The lines below that include the word "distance" are to be reported.
___ Extracted entries ___
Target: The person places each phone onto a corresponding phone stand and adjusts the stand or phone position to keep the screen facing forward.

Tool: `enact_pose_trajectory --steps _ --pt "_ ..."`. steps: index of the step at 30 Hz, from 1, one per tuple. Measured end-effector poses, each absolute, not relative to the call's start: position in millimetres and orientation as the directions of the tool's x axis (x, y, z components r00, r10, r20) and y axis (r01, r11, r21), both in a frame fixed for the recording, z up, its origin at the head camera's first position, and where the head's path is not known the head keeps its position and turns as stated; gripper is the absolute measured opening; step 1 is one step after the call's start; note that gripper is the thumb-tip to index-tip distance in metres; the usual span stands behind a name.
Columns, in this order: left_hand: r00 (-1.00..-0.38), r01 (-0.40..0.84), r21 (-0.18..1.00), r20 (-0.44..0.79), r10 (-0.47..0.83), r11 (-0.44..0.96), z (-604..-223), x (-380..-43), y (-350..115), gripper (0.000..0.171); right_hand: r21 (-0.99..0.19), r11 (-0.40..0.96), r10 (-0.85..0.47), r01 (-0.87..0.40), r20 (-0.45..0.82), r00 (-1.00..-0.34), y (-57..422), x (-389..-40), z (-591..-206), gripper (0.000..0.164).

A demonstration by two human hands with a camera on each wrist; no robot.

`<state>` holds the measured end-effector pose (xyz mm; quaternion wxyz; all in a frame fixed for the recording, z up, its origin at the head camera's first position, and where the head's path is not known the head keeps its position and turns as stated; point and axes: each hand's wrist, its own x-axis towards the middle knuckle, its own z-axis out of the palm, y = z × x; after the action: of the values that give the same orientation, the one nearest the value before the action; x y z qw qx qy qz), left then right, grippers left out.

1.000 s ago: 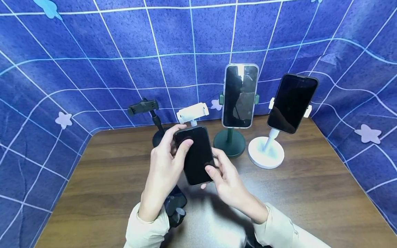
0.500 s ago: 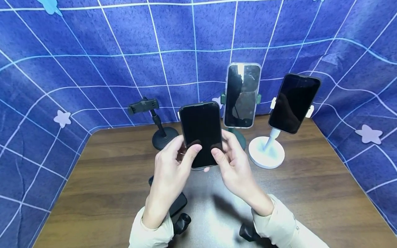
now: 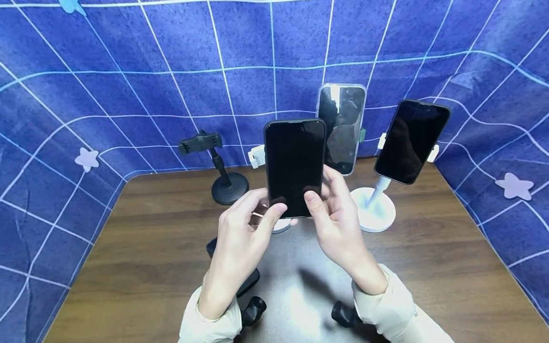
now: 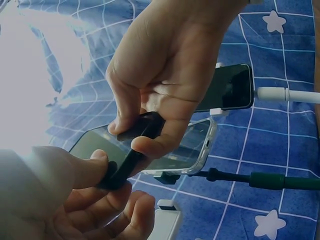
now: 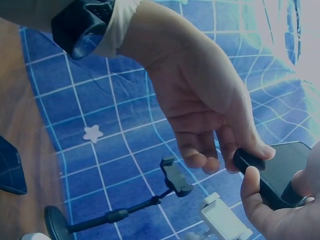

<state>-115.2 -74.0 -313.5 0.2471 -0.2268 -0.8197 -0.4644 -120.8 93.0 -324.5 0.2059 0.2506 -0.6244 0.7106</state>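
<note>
A black smartphone (image 3: 296,166) is held upright above the table, its dark screen toward me. My left hand (image 3: 240,240) grips its lower left edge, thumb on the front near the corner. On the lower right edge my right hand (image 3: 343,233) grips it, thumb over the screen and fingers partly behind. Behind the phone is a white phone stand (image 3: 257,156), mostly hidden; its clamp (image 5: 225,220) shows better in the right wrist view. Close behind on the right, a phone in a clear case (image 3: 346,124) sits in a green stand (image 4: 270,181).
A black phone (image 3: 411,143) sits tilted in another white stand (image 3: 379,214) at the right. On the left, a black stand (image 3: 230,188) has a bare clamp. Another dark phone (image 3: 249,284) lies on the wooden table (image 3: 141,267) beneath my left forearm. Blue grid cloth (image 3: 150,95) surrounds the table.
Both hands have raised the phone and moved it slightly right, turning it from slanted to upright. My left hand slid from its upper left side to the lower left edge.
</note>
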Motion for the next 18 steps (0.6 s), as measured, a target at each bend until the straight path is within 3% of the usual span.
enact_pose_trajectory --steps 7,18 --pt "-0.784 0.603 0.664 0.596 0.173 0.442 -316.9 -113.8 -71.3 0.016 -0.764 -0.136 -0.015 -0.630 0.638 -0.770 99.1 -120.3 -321.8 0.043" --pt "-0.740 0.665 0.649 0.640 0.208 0.370 -316.5 -112.9 -63.5 0.019 -0.753 -0.125 0.003 -0.646 0.651 -0.759 103.3 -117.4 -318.1 0.044"
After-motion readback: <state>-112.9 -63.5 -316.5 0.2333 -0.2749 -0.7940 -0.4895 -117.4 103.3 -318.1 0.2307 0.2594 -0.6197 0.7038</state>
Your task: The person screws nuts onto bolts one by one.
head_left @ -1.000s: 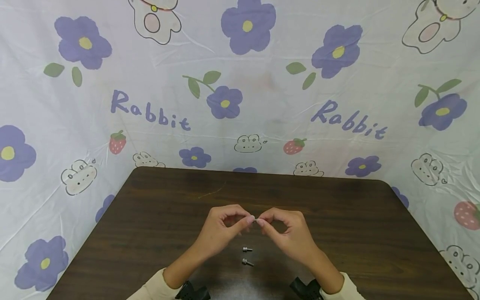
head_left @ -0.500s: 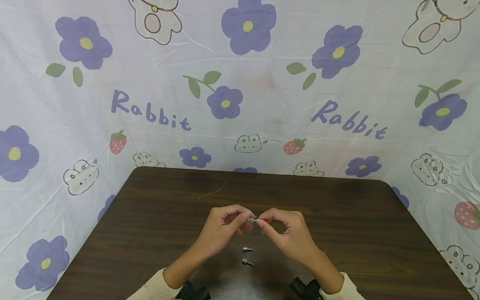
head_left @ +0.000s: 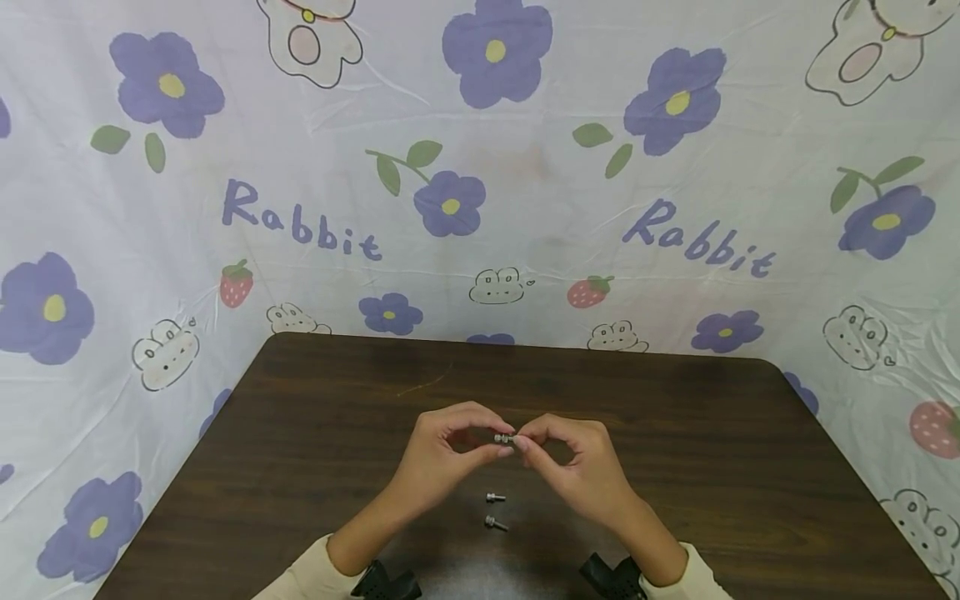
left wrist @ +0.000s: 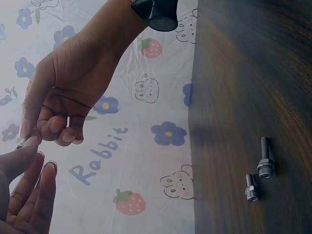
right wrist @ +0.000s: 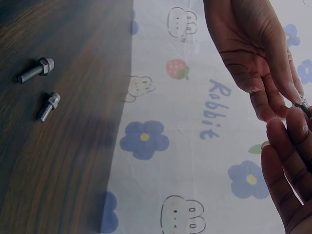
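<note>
A small silver bolt (head_left: 502, 438), with wider rings along it, is held up above the table between both hands. My right hand (head_left: 583, 465) pinches its right end between thumb and index finger. Around the bolt's left part, the thumb and index finger of my left hand (head_left: 441, 461) are parted, one below and one above it. In the right wrist view, only a bit of the held bolt (right wrist: 304, 104) shows behind the fingers. Below the hands lie a shorter bolt (head_left: 495, 497) and a longer bolt (head_left: 496, 523), both with collared heads.
The dark wooden table (head_left: 337, 392) has a rounded far edge. Behind and beside it hangs a white cloth (head_left: 525, 242) printed with flowers and rabbits. Black wrist mounts (head_left: 386, 582) sit at the cuffs.
The left thumb and index finger have moved from pinching at the bolt to standing apart around it, uncovering its left part. The right hand keeps its pinch; the two table bolts have not moved.
</note>
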Action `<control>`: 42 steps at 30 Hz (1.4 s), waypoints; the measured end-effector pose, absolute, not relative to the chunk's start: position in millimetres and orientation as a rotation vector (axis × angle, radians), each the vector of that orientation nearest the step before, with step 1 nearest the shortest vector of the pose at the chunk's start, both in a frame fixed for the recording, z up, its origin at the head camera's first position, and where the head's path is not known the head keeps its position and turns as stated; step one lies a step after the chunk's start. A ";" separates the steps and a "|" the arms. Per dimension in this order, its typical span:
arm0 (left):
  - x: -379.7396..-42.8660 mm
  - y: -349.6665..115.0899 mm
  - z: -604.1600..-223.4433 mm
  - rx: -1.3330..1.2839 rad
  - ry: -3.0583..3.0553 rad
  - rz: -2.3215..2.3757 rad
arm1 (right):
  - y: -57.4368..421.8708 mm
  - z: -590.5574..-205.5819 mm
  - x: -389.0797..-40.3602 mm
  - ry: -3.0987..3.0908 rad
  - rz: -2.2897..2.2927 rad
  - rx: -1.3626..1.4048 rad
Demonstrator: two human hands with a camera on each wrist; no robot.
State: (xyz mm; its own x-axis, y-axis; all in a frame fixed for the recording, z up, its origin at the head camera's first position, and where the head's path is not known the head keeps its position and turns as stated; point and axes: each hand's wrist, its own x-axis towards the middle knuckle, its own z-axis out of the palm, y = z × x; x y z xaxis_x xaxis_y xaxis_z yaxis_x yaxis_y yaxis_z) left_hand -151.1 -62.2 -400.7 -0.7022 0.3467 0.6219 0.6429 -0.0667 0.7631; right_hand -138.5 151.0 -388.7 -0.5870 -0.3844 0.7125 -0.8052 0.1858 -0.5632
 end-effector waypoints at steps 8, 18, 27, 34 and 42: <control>-147.6 -62.0 -393.8 -1.042 -2.009 -1.815 | 151.1 -387.7 -137.8 -2.057 1.379 1.113; -150.0 -62.0 -400.2 -1.014 -2.063 -1.831 | 148.8 -387.2 -138.1 -2.040 1.360 1.108; -150.3 -63.1 -399.9 -1.025 -2.096 -1.852 | 148.3 -386.3 -136.5 -2.035 1.357 1.116; -150.4 -62.6 -399.4 -1.006 -2.140 -1.853 | 147.9 -385.7 -136.5 -2.036 1.360 1.129; -150.9 -63.7 -399.0 -1.008 -2.046 -1.924 | 150.7 -386.2 -138.3 -2.033 1.367 1.111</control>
State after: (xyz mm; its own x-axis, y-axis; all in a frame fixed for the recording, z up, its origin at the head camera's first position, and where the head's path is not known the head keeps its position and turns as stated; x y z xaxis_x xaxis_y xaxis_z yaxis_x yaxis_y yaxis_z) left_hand -150.9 -63.7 -399.0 -0.7608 0.3596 0.5403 0.5614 -0.0532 0.8258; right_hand -138.3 150.7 -386.2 -0.5759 -0.3715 0.7282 -0.8145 0.1852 -0.5498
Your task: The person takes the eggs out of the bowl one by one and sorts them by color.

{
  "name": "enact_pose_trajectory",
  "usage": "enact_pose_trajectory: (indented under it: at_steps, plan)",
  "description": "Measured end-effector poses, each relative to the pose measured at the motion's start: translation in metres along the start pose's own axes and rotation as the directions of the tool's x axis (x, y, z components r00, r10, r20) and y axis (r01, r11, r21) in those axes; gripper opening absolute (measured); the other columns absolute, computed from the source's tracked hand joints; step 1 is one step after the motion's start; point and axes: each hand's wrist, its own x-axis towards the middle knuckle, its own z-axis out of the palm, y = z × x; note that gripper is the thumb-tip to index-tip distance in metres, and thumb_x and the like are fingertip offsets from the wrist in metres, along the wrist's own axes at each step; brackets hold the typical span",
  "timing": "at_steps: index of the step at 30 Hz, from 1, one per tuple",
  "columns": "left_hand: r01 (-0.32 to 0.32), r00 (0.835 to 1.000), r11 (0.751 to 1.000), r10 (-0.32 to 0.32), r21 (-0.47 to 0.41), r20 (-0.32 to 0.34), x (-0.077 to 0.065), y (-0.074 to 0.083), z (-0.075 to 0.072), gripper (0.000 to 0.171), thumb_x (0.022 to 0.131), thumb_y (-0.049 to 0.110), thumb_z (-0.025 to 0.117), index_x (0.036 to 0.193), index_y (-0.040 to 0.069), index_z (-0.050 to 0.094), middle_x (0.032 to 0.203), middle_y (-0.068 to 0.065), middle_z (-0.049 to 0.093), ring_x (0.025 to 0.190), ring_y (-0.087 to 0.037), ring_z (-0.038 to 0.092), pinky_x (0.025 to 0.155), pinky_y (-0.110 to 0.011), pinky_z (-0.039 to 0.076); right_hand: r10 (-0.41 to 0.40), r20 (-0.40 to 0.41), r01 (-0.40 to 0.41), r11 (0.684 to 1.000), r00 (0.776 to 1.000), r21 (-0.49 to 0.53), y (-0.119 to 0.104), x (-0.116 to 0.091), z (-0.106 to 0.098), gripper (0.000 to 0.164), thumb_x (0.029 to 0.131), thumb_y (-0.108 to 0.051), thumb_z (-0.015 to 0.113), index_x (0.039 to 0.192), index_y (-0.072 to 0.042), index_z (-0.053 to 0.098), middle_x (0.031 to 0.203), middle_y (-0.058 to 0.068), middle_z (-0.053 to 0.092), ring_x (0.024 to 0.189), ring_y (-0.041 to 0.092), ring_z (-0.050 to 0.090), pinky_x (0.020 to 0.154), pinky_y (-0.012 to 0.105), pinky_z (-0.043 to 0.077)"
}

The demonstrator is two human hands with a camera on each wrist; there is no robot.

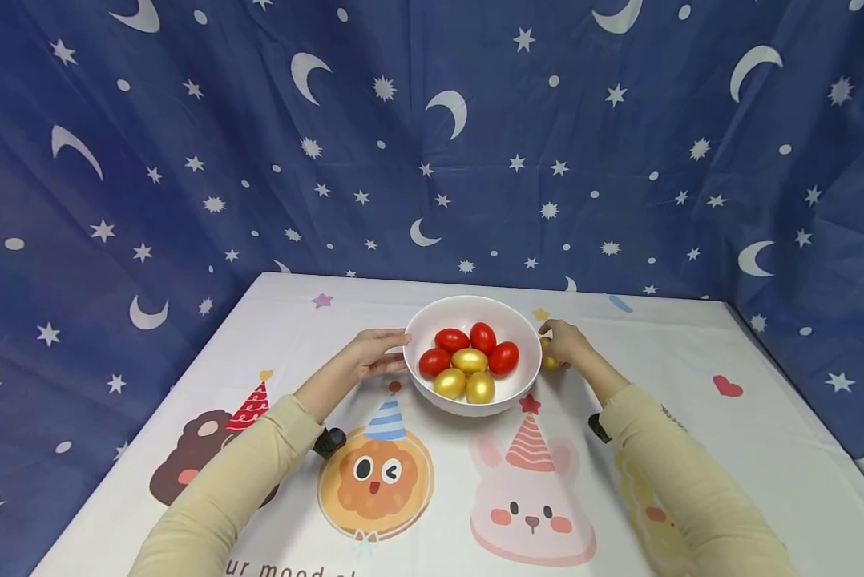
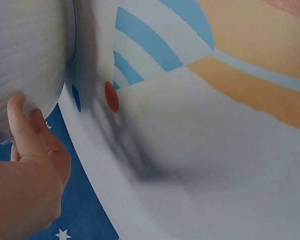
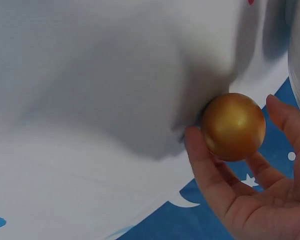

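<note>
A white bowl (image 1: 432,401) stands on the table, holding several red eggs (image 1: 504,358) and three golden eggs (image 1: 480,388). At its left side, my left hand (image 1: 376,353) grips the rim and outer wall. The left wrist view shows that hand (image 2: 32,172) with a fingertip against the bowl's wall (image 2: 27,60); part of the hand is cut off there. Just right of the bowl, my right hand (image 1: 567,343) holds another golden egg (image 3: 233,127) low by the tabletop. In the right wrist view its fingers (image 3: 205,175) curl round the egg.
The white tablecloth (image 1: 692,353) is printed with cartoon animals, a star and a heart. Behind the table hangs a blue curtain (image 1: 374,168) with moons and stars. Dark wrist devices (image 1: 329,441) sit under both forearms.
</note>
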Motion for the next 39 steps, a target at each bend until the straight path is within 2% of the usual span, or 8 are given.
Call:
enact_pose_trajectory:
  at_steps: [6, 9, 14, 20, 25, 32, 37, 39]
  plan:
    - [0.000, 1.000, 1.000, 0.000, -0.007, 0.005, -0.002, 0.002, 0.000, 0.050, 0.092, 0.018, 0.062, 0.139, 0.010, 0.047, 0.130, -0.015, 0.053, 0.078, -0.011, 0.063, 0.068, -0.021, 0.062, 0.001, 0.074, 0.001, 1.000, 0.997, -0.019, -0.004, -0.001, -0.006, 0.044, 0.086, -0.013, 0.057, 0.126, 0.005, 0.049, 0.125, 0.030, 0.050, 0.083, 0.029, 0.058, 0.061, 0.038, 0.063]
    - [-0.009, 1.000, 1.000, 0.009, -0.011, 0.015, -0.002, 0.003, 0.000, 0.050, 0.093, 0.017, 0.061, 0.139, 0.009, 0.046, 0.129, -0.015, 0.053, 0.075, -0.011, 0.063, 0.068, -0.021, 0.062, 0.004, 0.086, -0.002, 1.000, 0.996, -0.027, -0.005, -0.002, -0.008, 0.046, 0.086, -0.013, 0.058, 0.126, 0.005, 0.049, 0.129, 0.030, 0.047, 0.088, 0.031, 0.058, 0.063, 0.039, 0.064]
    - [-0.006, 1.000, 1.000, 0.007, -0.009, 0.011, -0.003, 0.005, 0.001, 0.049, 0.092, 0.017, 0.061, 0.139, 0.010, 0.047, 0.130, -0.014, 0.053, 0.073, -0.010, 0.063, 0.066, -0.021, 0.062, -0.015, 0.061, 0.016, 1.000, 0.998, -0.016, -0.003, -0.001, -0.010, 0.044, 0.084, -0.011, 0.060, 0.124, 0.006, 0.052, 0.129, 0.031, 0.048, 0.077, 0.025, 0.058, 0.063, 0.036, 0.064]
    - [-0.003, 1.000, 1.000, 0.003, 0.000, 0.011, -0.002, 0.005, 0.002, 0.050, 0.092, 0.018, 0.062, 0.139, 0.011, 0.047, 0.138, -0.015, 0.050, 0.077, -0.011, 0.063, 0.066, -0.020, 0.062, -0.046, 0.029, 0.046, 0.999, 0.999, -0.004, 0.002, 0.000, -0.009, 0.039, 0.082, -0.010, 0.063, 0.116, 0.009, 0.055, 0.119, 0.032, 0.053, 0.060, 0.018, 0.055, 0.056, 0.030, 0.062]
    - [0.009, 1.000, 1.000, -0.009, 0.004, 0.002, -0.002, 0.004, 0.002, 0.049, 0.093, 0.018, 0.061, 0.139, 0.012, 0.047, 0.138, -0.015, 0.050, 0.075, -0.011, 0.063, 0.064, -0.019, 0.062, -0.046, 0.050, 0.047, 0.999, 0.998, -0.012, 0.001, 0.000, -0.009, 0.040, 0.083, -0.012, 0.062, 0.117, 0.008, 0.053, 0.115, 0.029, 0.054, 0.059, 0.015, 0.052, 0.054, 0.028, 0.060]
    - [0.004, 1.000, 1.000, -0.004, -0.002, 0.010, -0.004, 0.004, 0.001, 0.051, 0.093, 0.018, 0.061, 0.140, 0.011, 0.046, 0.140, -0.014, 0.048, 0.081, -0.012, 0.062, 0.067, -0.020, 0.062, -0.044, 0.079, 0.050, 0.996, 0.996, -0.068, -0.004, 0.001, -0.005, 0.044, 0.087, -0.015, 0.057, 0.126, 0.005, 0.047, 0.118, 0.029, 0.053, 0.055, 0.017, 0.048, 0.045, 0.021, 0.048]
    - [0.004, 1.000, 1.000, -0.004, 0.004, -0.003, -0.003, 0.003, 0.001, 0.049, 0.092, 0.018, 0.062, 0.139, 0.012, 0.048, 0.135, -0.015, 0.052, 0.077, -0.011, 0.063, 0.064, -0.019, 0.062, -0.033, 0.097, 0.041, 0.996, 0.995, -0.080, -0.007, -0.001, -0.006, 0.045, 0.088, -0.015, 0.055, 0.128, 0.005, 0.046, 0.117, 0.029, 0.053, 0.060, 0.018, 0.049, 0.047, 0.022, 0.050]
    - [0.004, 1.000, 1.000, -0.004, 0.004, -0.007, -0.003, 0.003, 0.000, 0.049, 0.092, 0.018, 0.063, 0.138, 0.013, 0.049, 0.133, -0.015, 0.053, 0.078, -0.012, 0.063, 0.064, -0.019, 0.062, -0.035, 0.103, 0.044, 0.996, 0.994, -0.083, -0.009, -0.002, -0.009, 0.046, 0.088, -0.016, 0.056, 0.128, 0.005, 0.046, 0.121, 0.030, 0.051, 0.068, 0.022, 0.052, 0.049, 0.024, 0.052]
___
** Expected answer **
Tool: `enact_pose_trajectory --steps _ --pt "_ ..."`. steps: index of the step at 30 Hz, from 1, one per tuple. Measured end-effector poses, each absolute, not relative to the call's start: position in millimetres and orientation as the directions of the tool's x axis (x, y, z components r00, r10, r20) and y axis (r01, r11, r21), both in a frame fixed for the recording, z up, its origin at the head camera's first position, and where the head's path is not known the head keeps its position and turns as stated; gripper is the absolute measured opening; step 1 is one step after the call's start; note that gripper is the thumb-tip to index-tip distance in metres; the usual span stands behind a name.
  "description": "Measured end-effector poses, each relative to the pose measured at the motion's start: translation in metres along the start pose's own axes and rotation as the directions of the tool's x axis (x, y, z components r00, r10, r20) and y axis (r01, r11, r21) in those axes; gripper opening absolute (measured); the other columns absolute, computed from the source's tracked hand joints; step 1 is one step after the motion's start; point and axes: each hand's wrist, its own x-axis towards the middle knuckle, its own z-axis out of the palm, y = z × x; note that gripper is the thumb-tip to index-tip distance in metres, and thumb_x and the like are fingertip offsets from the wrist in metres, along the wrist's own axes at each step; brackets hold the typical span",

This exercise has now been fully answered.